The scenery must have looked very confusing to them all, since I was only plainly standing at the stairs and Eliyas was plainly standing in the middle of the hall, there was no clear reason as to why their usually calm master used his voice beyond its full extent.

But I had a very different reaction from them all, I was terrified!!

And when Eliyas suddenly started walking towards the stairs I ran away with my life towards my room!!

I ran like a cheetah, and that's only an understatement! In fact, I ran so fast that my eyes barely had the time to have a clear vision of my location: the last thing I remember seeing was me standing at the stairs, the next image I remember seeing is me being in the dark, that is because I was hiding under the sheets of our bed in our room, like a freaking 4 years old girl hiding from her mother!

My very unsuccessful quick hiding plan had such a failing outcome for two main reasons:

1- I was never put in a situation where I had to quickly ran away from my husband, that is to exclude the situations where I had much more time to think and plan for my running away, which were a failure as well despite all better investments.

2- the mentioned above, I had no time to think like an adult.

In the end, I was not only terrified of getting out from under the sheets to meet my husband when he calmly walked inside the room soon afterwards, I was very embarrassed as well!

I felt him sitting on the bed right beside me, then he didn't do anything, like absolutely nothing.. He just sat on the bed and waited for me to die from my terror and embarrassment, or the lack of oxygen.

However, being the witty person that I am, I decided to go with the best and safest option that I had, and that is to shout loudly and clearly:

_" I'm sorry!! I was mistaken!"

Although I had no idea what I was apologizing for.
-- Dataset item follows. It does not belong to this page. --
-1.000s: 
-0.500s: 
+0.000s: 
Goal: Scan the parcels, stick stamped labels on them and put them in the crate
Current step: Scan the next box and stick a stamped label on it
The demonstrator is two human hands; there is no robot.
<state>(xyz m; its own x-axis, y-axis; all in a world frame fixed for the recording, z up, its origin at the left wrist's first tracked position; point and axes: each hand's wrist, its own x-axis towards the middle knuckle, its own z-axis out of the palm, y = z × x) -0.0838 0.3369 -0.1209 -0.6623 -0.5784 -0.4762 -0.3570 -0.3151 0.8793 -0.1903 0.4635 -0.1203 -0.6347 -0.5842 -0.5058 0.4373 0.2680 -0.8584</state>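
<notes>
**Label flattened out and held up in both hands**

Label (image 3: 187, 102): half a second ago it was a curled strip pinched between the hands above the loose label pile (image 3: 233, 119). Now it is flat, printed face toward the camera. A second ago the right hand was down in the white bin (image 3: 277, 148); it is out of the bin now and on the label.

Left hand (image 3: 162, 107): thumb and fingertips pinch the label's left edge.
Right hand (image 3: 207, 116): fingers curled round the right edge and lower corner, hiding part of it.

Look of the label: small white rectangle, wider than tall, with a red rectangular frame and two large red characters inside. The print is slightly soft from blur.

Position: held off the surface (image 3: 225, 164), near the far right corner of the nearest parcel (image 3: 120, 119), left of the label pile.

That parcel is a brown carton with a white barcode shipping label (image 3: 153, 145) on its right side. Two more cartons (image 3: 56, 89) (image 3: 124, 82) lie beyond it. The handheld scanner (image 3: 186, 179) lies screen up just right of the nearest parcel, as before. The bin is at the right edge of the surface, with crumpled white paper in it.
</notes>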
My husband must have sensed this lack of judgment of mine, since his highness finally spoke asking:

_" What are you apologizing for? "

I obviously had no answer, So I preferred to go for the other always successful escape plan: to act naughty and say that I love him the most.

And I was in the process of doing that, I mean I got out from under the sheet like I walked out of a grave, I fixed my hear and disheveled looks, I looked right inside his icy eyes and I was going for a hug then a kiss.
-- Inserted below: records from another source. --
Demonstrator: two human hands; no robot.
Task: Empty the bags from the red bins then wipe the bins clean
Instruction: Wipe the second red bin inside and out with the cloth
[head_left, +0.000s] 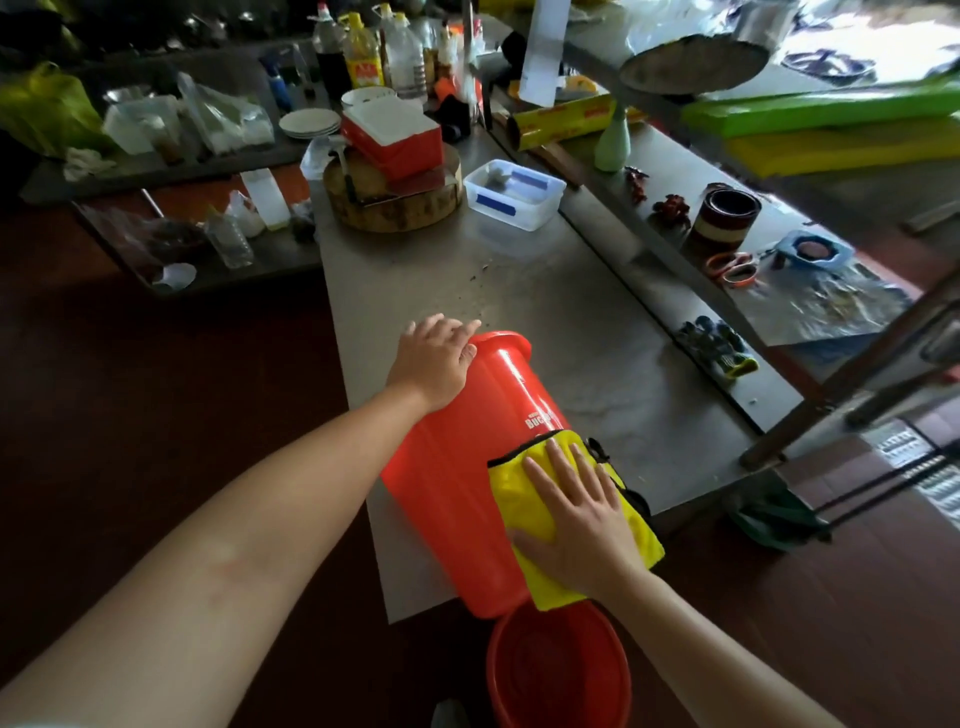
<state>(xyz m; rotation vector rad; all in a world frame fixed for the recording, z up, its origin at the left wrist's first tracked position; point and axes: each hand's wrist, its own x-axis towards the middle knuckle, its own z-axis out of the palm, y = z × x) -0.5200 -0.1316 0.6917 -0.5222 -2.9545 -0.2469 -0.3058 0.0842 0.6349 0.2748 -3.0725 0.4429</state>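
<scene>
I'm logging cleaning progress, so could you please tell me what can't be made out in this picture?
- Inside of the red bin lying on the table: its mouth faces away, head view.
- Bin surface under the yellow cloth, hidden by cloth and right hand.
- Second red bin below: cut off by the bottom edge.
- Bin label: partly covered by the cloth.

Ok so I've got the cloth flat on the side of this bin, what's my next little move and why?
Probably slide the right hand with the yellow cloth up the red bin toward its rim, since that stretch shows uncovered and the left hand steadies the bin lying on the table.
</scene>
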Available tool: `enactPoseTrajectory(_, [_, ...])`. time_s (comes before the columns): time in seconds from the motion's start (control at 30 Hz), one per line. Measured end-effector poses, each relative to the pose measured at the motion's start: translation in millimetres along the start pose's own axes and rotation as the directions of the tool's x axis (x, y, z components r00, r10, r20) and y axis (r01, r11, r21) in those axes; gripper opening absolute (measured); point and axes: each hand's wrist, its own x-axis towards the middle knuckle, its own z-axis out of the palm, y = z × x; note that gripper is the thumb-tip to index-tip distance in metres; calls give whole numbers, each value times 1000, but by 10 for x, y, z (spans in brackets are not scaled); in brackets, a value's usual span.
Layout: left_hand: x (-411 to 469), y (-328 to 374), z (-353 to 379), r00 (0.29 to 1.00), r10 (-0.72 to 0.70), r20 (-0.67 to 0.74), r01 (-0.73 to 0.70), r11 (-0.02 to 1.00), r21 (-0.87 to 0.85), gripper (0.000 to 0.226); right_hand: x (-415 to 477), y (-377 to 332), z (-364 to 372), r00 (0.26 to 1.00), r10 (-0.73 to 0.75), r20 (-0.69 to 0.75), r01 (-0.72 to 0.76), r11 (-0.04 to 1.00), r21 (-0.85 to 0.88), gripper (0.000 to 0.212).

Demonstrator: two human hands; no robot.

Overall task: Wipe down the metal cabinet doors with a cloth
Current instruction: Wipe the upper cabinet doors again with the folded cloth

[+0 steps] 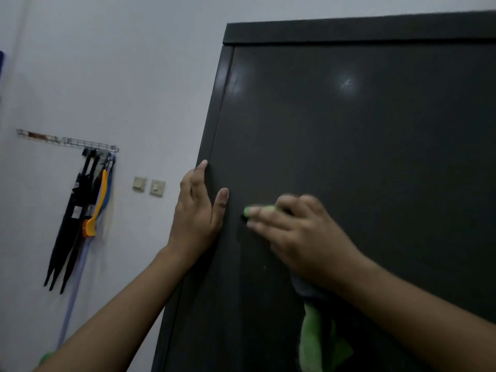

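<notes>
On cabinet door (349, 157): left hand (196, 213) bracing, grip flat, empty; right hand (303, 234), grip spread, pressing cloth (319, 342); I am favouring firm, overlapping strokes

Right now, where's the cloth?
Head view, right of centre: the green cloth is under the right hand against the cabinet door, tail hanging below the wrist.

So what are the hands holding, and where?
The right hand pins the green cloth to the cabinet door by its top end; the rest dangles. The left hand lies flat, holding nothing.
</notes>
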Motion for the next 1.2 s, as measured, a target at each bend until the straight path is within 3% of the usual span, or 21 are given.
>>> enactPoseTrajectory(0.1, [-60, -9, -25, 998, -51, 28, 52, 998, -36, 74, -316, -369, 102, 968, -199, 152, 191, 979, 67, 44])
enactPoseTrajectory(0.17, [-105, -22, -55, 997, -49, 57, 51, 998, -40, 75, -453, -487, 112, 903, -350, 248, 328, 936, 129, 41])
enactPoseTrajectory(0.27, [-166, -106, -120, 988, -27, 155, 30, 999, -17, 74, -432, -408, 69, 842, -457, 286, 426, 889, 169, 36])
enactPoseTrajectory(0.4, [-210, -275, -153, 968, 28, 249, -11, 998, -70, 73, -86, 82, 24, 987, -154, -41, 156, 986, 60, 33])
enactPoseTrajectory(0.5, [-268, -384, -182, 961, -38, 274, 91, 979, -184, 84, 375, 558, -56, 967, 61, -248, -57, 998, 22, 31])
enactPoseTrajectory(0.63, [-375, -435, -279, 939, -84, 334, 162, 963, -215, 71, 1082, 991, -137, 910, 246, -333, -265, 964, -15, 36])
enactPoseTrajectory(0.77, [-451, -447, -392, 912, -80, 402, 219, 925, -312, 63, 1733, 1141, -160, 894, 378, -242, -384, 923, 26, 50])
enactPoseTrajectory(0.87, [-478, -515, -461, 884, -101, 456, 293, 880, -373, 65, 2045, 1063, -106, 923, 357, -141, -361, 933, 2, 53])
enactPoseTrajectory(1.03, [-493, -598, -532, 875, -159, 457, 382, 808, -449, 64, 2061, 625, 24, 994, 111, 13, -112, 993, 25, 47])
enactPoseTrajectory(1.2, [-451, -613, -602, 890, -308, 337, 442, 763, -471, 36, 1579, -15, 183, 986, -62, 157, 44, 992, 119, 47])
But my plan came to an abrupt end before it was fully executed, since when I was in the middle of affectionately staring at him he suddenly said:

_" I can't let that man be a part of my family Noursine, I hate to admit this, but offering marriage to him was a mistake that should be fixed."

_" Are you talking about Nadir?" I asked although I already knew the answer.

_" I don't want you to misunderstand me though, you're my wife and I well know the woman I'm married to, I have not a single doubt in your faithfulness and well upbringing which is why though I'm being jealous I wasn't planning to intervene in my sister's marriage, but I just can't take more of this..I really can't, to think that I will have a life full of this uncomfort is torture in its self, I know I'm being selfish.. but Ines has to end this engagement."

Well, I must say my husband is very weak to jealousy, he barely endured it for two days and there he goes .. deciding to terminate his rivals whole existence.

I know I should be an obedient wife, But like I said earlier: I'm a righteous person, so I had to objectively remind him:

_" Your sister's life isn't a toy Eliyas, today you bring her a man tomorrow you take that man back from her, at this point, she should decide for herself, she's already having a lot to think about on her own you can't force her to take the consequences__"

_"Let me be clearer." He suddenly interrupted me.

He stood up .. then looking at me from his height he said imposingly:

_" That man.. Will never marry my sister, and I don't care about the rest."